This non-exhaustive list shows how versatile the 1099 form is.

What’s in the 1099 form?

The 1099 form’s standard components include the following information:

  • Payer information (name, address, TIN)

  • Recipient information (name, address, TIN)

  • Payment details and withholdings (specific to the type of form)

Are there reporting thresholds for 1099 forms?

Reporting income on a 1099 is required when payments made to an individual or entity exceed $600 in a tax year for certain types of income, such as non-employee compensation (reported on 1099-NEC) or rent (reported on 1099-MISC).

Are there penalties for failing to issue or file a 1099 form?

Non-compliance with 1099 reporting can result in penalties starting at $50 per form but can vary depending on the type and severity of the violation, such as failing to issue or file a 1099 accurately and on time.

When to use a 1099 form: 4 scenarios

Here are four scenarios that demonstrate how the 1099 form can be used:

Scenario 1: Freelance graphic designer

Imagine a graphic designer who works as a freelancer for multiple clients throughout the year. Each client pays the designer more than $600 for their services. At the end of the year, each client is required to issue a 1099-NEC form to report the total payments made to the designer as non-employee compensation.

Scenario 2: Real estate rental income

Consider an individual who owns a rental property and receives monthly rent payments from their tenants. If the total annual rental income exceeds $600, the property owner is required to issue 1099-MISC forms to report the rental income received from each tenant. This helps in reporting rental income to the IRS.

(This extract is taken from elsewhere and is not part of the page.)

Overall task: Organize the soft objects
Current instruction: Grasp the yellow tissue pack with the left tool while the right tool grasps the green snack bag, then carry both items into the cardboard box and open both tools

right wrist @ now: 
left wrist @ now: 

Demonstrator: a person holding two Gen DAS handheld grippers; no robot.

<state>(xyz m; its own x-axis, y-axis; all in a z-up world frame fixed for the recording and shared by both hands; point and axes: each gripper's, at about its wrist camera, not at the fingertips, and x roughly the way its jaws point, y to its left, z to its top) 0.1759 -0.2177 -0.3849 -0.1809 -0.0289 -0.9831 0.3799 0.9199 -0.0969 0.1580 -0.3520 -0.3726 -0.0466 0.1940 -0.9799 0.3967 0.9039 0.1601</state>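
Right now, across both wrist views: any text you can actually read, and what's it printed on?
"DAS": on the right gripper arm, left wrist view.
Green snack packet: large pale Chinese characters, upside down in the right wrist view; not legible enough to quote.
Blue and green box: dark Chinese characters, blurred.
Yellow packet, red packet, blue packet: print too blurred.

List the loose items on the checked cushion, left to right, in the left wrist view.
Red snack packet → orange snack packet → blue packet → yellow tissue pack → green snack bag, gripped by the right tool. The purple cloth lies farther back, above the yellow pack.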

Scenario 3: Online marketplace seller Suppose a person operates an e-commerce store on a popular online marketplace and generates income by selling various products. The marketplace, acting as a third-party payment processor, collects payments from customers and processes transactions. If the seller’s total sales on the platform exceed certain thresholds, the online marketplace may issue a 1099-K form to report the seller’s income from those transactions.

Scenario 4: Consultant for a corporation

In a corporate setting, a consultant is hired to provide specialized services, such as IT consulting, marketing, or legal advice. If the consultant’s compensation exceeds $600 during the year, the corporation is required to issue a 1099-NEC form to report the payments made for the consultant’s services as non-employee compensation.

link to What is a 1099 form? A guide for companies with US contractors

What is a 1099 form? A guide for companies with US contractors

Are you making payments to contractors or freelancers? If so, learn more about Form 1099 to stay compliant and penalty-free.

Understanding the differences between W-9 and 1099 forms is important for accurate tax reporting and compliance. Here’s a quick overview of five key distinctions to keep in mind:

1. The nature of the forms

W-9: Information request form

1099: Income reporting form

A W-9 form is a request for the recipient’s taxpayer information. The purpose is to gather this information for future reporting needs.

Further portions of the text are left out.